Offers a good collection of useful webtools for students including links, news, calendar, notes, even weather. It provides tabs for arranging themed collections (like classes) and is intuitive to set up and use. It even includes options for embeddable widgets like Padlet. This is the closest to what I needed of all three.

Overall: This is a good alternative to the one I selected.

Protopage

Protopage did everything on my list. It’s flexible, customizable, intuitive, and quick to use with a scalable interface that can be adjusted to my needs (2-5 columns, resize boxes, drag widgets between tabs). I set up a tab for each grade (or you can set up tabs for subjects). The amount of tabs is limited only by space on the top tool bar. Resources included on each tab can be curated exactly as you need. Mine includes:

class internet start page

  • oft-used websites
  • themed collections of websites
  • a To Do list
  • an interactive map
  • a calculator
  • a calendar of events
  • edit-in-place sticky notes
  • pictures of interest
  • rss feeds of interest
  • weather
  • news
  • widget for polling the class (Padlet)

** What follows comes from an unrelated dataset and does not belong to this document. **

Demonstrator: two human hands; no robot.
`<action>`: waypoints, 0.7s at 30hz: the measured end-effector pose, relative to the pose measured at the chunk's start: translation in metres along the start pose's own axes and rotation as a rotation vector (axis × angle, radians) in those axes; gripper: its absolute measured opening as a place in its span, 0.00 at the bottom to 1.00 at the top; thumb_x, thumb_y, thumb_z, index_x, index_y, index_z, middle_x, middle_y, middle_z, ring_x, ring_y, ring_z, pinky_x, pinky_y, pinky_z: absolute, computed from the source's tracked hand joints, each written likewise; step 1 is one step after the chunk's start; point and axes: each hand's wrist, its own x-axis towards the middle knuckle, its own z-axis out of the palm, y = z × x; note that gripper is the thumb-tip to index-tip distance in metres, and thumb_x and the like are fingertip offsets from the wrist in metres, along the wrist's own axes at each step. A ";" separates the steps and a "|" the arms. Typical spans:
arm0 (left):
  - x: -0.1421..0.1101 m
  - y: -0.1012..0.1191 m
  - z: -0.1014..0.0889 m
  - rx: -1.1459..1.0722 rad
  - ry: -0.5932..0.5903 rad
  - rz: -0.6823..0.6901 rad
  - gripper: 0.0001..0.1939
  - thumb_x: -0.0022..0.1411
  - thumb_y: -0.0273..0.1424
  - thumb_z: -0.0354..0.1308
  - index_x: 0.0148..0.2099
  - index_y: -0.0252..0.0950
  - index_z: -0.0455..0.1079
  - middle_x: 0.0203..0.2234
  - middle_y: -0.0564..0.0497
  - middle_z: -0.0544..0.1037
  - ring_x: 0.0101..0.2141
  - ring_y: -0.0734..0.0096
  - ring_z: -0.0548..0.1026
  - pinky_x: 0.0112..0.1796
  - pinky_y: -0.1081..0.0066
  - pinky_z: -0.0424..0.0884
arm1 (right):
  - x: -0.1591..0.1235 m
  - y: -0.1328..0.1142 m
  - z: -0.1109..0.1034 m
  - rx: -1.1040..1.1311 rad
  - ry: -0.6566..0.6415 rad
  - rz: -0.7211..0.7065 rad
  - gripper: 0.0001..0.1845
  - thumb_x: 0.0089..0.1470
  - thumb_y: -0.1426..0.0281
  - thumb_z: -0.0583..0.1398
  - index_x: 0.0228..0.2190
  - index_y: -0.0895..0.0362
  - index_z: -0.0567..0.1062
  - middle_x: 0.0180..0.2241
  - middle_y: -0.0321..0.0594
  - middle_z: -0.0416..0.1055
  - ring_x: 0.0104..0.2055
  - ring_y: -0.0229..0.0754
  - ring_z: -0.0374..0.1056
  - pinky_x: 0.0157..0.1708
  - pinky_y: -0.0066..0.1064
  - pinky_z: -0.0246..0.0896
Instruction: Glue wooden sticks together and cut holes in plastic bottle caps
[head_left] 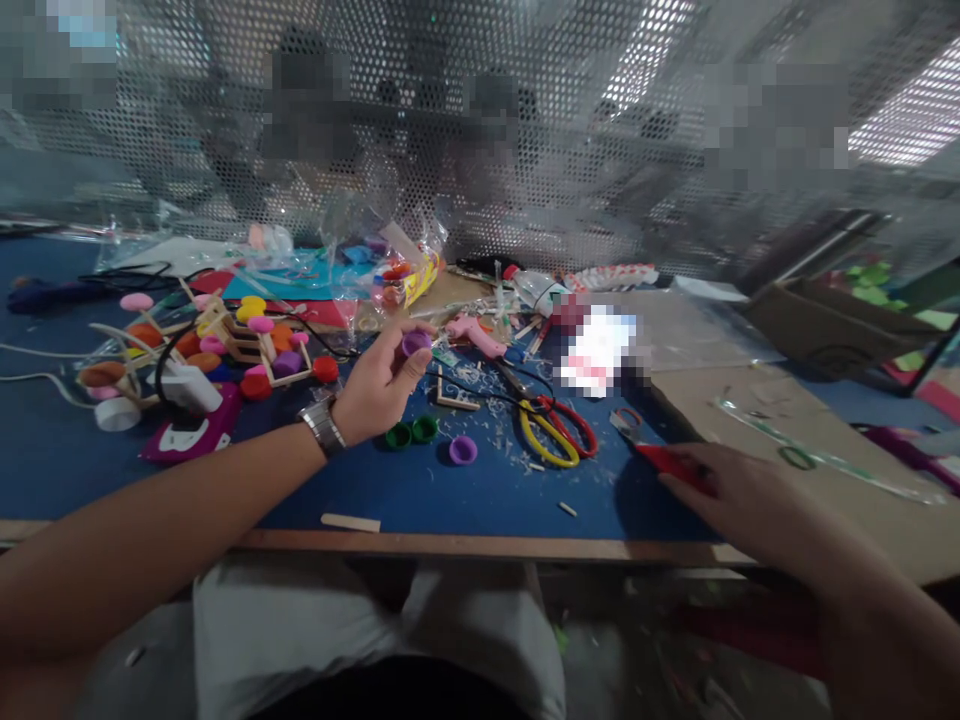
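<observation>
My left hand (379, 385), with a metal watch on its wrist, is raised over the blue table (420, 490) and pinches a purple bottle cap (414, 344) between thumb and fingers. Just below it lie two green caps (410, 433) and another purple cap (463, 450). My right hand (724, 490) rests low at the table's right front, fingers closed on the red handle of a small cutter (660, 455) whose tip points left. Yellow-and-red scissors (559, 432) lie between the hands among wood shavings.
A stick-and-cap model (240, 345) with many coloured caps, a white tape roll (118, 413) and a pink glue gun (476, 335) crowd the left and middle. Cardboard sheets (765, 400) cover the right. A perforated metal screen (480, 120) backs the table. A loose wooden stick (350, 522) lies near the front edge.
</observation>
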 end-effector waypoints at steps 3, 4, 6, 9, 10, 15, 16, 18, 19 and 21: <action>-0.001 -0.001 0.003 -0.199 -0.058 -0.061 0.13 0.73 0.41 0.52 0.53 0.40 0.63 0.28 0.54 0.67 0.23 0.74 0.66 0.27 0.69 0.67 | -0.002 -0.009 -0.016 0.031 0.058 0.066 0.07 0.54 0.63 0.58 0.33 0.45 0.77 0.33 0.53 0.82 0.34 0.62 0.78 0.32 0.50 0.70; -0.001 -0.001 0.004 -0.236 -0.061 -0.069 0.12 0.72 0.40 0.52 0.52 0.40 0.62 0.28 0.55 0.67 0.23 0.75 0.66 0.26 0.69 0.67 | -0.002 -0.017 -0.022 0.035 0.130 0.051 0.08 0.54 0.63 0.58 0.35 0.45 0.77 0.33 0.52 0.82 0.33 0.61 0.78 0.30 0.49 0.69; -0.002 0.000 0.004 -0.280 -0.076 -0.087 0.10 0.72 0.38 0.52 0.51 0.40 0.61 0.29 0.55 0.65 0.23 0.76 0.66 0.27 0.70 0.65 | 0.001 -0.041 -0.033 0.067 0.274 -0.083 0.13 0.55 0.62 0.57 0.40 0.47 0.78 0.34 0.49 0.82 0.31 0.58 0.78 0.27 0.45 0.69; -0.004 0.002 0.002 -0.305 -0.131 -0.126 0.09 0.72 0.37 0.50 0.50 0.39 0.60 0.30 0.56 0.63 0.23 0.78 0.65 0.27 0.72 0.64 | 0.021 -0.091 -0.039 0.204 0.251 -0.538 0.17 0.62 0.63 0.55 0.47 0.54 0.77 0.37 0.46 0.82 0.32 0.50 0.78 0.29 0.38 0.71; -0.004 0.003 0.002 -0.310 -0.150 -0.139 0.09 0.72 0.36 0.50 0.50 0.39 0.59 0.30 0.56 0.62 0.23 0.79 0.65 0.27 0.72 0.64 | 0.031 -0.108 -0.038 0.253 0.247 -0.653 0.17 0.63 0.64 0.54 0.49 0.56 0.76 0.37 0.45 0.82 0.31 0.48 0.78 0.29 0.36 0.71; -0.008 0.008 -0.003 -0.195 -0.191 -0.118 0.15 0.66 0.35 0.59 0.51 0.39 0.60 0.30 0.56 0.65 0.27 0.76 0.64 0.29 0.72 0.64 | 0.084 -0.159 -0.019 0.310 0.393 -0.913 0.18 0.62 0.70 0.54 0.52 0.58 0.73 0.46 0.50 0.80 0.42 0.49 0.79 0.40 0.37 0.73; -0.008 0.010 -0.004 -0.158 -0.191 -0.101 0.17 0.65 0.36 0.60 0.51 0.39 0.60 0.31 0.55 0.66 0.28 0.75 0.65 0.30 0.72 0.65 | 0.090 -0.162 -0.013 0.315 0.414 -0.952 0.18 0.61 0.71 0.54 0.51 0.59 0.74 0.44 0.50 0.81 0.41 0.49 0.79 0.39 0.37 0.73; -0.008 0.012 -0.006 -0.104 -0.187 -0.082 0.21 0.63 0.39 0.63 0.52 0.39 0.60 0.35 0.53 0.68 0.29 0.75 0.67 0.30 0.72 0.68 | 0.096 -0.162 0.001 0.313 0.428 -1.021 0.19 0.59 0.73 0.54 0.50 0.60 0.74 0.37 0.49 0.81 0.33 0.47 0.78 0.33 0.36 0.72; -0.008 0.013 -0.006 -0.051 -0.167 -0.059 0.23 0.61 0.41 0.65 0.51 0.39 0.60 0.39 0.50 0.69 0.32 0.73 0.69 0.32 0.71 0.69 | 0.097 -0.160 0.008 0.306 0.422 -1.044 0.19 0.58 0.74 0.54 0.50 0.61 0.73 0.35 0.48 0.81 0.30 0.46 0.77 0.30 0.34 0.71; -0.007 0.014 -0.006 0.071 -0.158 -0.001 0.24 0.59 0.42 0.67 0.50 0.39 0.61 0.41 0.48 0.71 0.36 0.70 0.71 0.37 0.69 0.71 | 0.094 -0.157 0.018 0.280 0.401 -1.061 0.18 0.58 0.74 0.54 0.49 0.62 0.74 0.33 0.47 0.80 0.28 0.44 0.75 0.28 0.33 0.70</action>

In addition, the Protopage folks are helpful. Whenever I have a problem (which is rare), they fix it quickly.

If you’re looking for more details on how to set up a Protopage start page, here’s a longish video with lots of details on setting up your Protopage internet start page:

I’d love to hear your experiences with class internet start pages. What works well for you?

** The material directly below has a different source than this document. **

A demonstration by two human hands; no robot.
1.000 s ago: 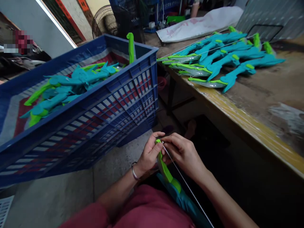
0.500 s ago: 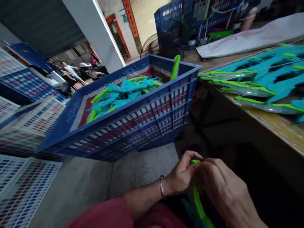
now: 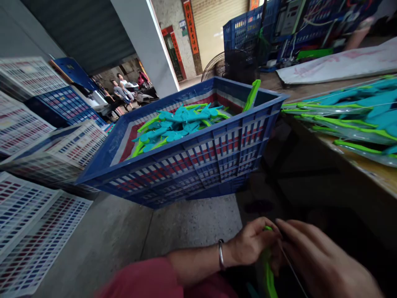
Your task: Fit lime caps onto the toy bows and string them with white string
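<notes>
My left hand (image 3: 249, 243), with a metal bangle at the wrist, is closed on a bright green plastic piece (image 3: 269, 275). The green piece hangs down below the fingers, its lower end cut off by the frame. Close beside it, my right hand (image 3: 322, 252) is slightly blurred, fingers stretched toward the left fingertips, and its thumb is hard to make out. A thin pale string (image 3: 293, 269) runs from the left fingertips down past the right palm. A bit of teal (image 3: 252, 289) shows beneath the left hand.
A blue plastic crate (image 3: 189, 145) ahead holds a heap of teal-and-green pieces (image 3: 176, 124). On the right, a wooden table (image 3: 376, 176) bears more such pieces (image 3: 372, 109). White crates (image 3: 40, 215) stand at left; a fan (image 3: 215, 66) is behind. People (image 3: 122, 89) sit far off.
The view has swung left, so the crate and table appear farther right. My right fingers have gone from a pinch at the green piece's top to stretched out, and the string now shows.
</notes>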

Jacqui Murray has been teaching K-18 technology for 30 years. She is the editor/author of over a hundred tech ed resources including a K-12 technology curriculum, K-8 keyboard curriculum, K-8 Digital Citizenship curriculum. She is an adjunct professor in tech ed, Master Teacher, webmaster for four blogs, an Amazon Vine Voice, CSTA presentation reviewer, freelance journalist on tech ed topics, contributor to NEA Today, and author of the tech thrillers, To Hunt a Sub and Twenty-four Days. You can find her resources at Structured Learning.

Author: Jacqui
Jacqui Murray has been teaching K-18 technology for 30 years. She is the editor/author of over a hundred tech ed resources including a K-12 technology curriculum, K-8 keyboard curriculum, K-8 Digital Citizenship curriculum. She is an adjunct professor in tech ed, Master Teacher, webmaster for four blogs, an Amazon Vine Voice, CSTA presentation reviewer, freelance journalist on tech ed topics, contributor to NEA Today, and author of the tech thrillers, To Hunt a Sub and Twenty-four Days. You can find her resources at Structured Learning.

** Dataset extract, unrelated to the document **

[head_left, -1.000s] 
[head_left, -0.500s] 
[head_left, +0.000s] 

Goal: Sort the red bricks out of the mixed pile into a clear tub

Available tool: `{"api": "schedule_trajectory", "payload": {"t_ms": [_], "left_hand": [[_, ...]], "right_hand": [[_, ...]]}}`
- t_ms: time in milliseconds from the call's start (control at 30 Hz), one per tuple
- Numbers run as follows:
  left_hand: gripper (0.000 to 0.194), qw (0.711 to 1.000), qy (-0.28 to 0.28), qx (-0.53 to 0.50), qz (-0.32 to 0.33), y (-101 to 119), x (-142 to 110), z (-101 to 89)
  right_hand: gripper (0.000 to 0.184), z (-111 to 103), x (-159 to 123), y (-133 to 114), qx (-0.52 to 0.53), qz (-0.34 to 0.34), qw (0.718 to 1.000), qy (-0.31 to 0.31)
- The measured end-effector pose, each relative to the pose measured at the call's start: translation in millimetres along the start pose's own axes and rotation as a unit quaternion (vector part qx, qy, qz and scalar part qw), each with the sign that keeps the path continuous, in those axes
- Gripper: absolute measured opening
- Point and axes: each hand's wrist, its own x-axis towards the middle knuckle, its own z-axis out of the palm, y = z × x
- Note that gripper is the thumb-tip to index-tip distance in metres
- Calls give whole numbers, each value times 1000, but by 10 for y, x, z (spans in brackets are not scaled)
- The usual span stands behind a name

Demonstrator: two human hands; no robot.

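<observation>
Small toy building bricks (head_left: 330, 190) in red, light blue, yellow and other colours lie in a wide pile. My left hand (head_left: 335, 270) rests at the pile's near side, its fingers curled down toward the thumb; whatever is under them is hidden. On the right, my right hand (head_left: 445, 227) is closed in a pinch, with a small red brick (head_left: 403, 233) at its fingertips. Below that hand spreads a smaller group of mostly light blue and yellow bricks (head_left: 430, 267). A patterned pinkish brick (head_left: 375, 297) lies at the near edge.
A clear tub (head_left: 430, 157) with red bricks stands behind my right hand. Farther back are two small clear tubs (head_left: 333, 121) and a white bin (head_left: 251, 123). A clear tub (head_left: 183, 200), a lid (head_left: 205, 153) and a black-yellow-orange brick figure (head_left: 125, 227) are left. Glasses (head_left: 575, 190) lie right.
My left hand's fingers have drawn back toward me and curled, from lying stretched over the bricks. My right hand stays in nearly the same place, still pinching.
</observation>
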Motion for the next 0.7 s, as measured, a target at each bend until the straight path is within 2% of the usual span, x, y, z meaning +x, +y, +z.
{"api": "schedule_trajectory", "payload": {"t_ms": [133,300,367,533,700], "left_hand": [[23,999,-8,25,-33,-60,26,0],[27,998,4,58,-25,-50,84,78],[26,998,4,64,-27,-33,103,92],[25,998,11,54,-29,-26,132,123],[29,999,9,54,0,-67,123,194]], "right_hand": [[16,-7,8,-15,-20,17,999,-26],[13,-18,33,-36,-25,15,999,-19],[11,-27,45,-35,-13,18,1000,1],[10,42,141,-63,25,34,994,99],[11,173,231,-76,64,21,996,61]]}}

2 thoughts on “4 Options for a Class Internet Start Page

  1. Hi Jacqui, thanks for this great post. One question, is it also possible to create a link in Protopage to software on the laptop/chromebook e.g. WeDo software? Best regards, Monique Roozen

    1. You could add the link but since the goal is sharing the page with all students, the link to your desktop wouldn’t work. The only way to have the link work for each student would be if they had their own account and were at the required desktop.

      So I guess the answer really is no!